| Exercise goal |
Produce an exact copy of all the data below, dropping every image.

| Dataset section |

· · · · ·

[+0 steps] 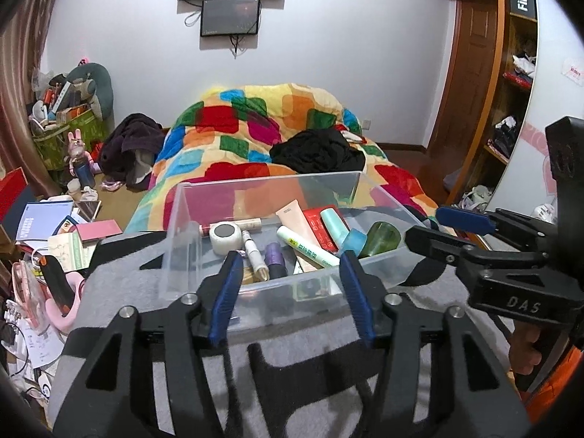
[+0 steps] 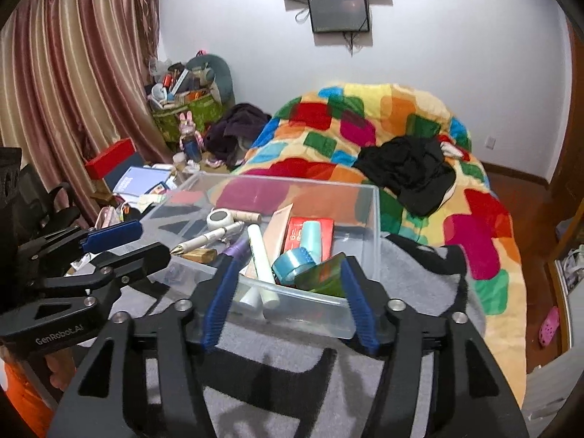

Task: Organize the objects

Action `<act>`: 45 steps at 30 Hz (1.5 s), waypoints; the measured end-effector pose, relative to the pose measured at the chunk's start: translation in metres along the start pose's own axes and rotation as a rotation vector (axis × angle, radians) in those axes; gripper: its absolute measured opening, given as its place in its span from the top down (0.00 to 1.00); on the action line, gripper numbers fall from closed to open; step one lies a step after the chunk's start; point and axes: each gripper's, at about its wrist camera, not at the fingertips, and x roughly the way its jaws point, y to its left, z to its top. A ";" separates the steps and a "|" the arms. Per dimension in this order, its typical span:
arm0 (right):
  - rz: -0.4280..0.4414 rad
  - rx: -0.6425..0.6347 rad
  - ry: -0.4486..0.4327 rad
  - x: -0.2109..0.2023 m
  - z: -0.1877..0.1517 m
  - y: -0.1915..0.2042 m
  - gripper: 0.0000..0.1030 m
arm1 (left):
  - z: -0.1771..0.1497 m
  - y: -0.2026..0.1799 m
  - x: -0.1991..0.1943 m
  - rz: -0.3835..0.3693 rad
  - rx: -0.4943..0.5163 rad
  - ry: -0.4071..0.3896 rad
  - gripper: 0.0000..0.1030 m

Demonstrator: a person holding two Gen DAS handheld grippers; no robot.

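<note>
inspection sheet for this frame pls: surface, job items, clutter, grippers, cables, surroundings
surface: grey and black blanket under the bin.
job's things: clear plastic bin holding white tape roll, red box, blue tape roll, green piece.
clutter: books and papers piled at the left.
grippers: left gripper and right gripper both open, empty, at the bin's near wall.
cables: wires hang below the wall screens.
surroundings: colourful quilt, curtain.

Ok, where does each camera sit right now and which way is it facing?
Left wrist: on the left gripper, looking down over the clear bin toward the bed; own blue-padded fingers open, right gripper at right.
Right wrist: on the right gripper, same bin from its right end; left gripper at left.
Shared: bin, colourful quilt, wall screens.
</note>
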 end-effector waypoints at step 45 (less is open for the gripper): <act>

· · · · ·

| Answer to the problem |
[+0 steps] 
[+0 steps] 

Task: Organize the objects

Action `<act>`: 45 steps at 30 Hz (1.5 s), waypoints; the measured end-effector pose, relative to the pose measured at the chunk's start: translation in metres along the start pose's own axes and rotation as a rotation vector (axis × angle, radians) in those axes; gripper: its absolute measured opening, given as its place in its span from the top down (0.00 to 1.00); on the action line, gripper numbers fall from closed to open; step one lies a step after the chunk's start; point and axes: each gripper's, at about its wrist camera, not at the fingertips, and x roughly the way its jaws point, y to its left, z to its top. A ";" separates the steps and a "|" the arms. Per dimension in this order, its typical span:
arm0 (right):
  - rz: -0.4280..0.4414 rad
  - rx: -0.6425..0.6347 rad
  - ry: -0.4486..0.4327 rad
  - x: -0.2109..0.2023 m
  - z: -0.1877..0.1517 m
  - y: -0.1915..0.2042 m
  - gripper: 0.0000..0.1030 m
arm1 (left):
  - z: -0.1771..0.1497 m
  - y: -0.2026..0.1799 m
  - x: -0.1991..0.1943 m
  - rz: -0.3835..0.3693 rad
  - rx: -0.4943..0.5163 rad
  - ry: -0.4071..0.3896 rad
  - gripper: 0.0000..0.1030 m

Demonstrator: a person holding two Gen DAS handheld grippers; no robot.

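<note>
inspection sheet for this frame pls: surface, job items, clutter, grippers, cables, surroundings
surface: grey and black blanket under the bin.
job's things: clear plastic bin holding white tape roll, red box, blue tape roll, green piece.
clutter: books and papers piled at the left.
grippers: left gripper and right gripper both open, empty, at the bin's near wall.
cables: wires hang below the wall screens.
surroundings: colourful quilt, curtain.

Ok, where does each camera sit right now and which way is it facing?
Left wrist: on the left gripper, looking down over the clear bin toward the bed; own blue-padded fingers open, right gripper at right.
Right wrist: on the right gripper, same bin from its right end; left gripper at left.
Shared: bin, colourful quilt, wall screens.
</note>
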 end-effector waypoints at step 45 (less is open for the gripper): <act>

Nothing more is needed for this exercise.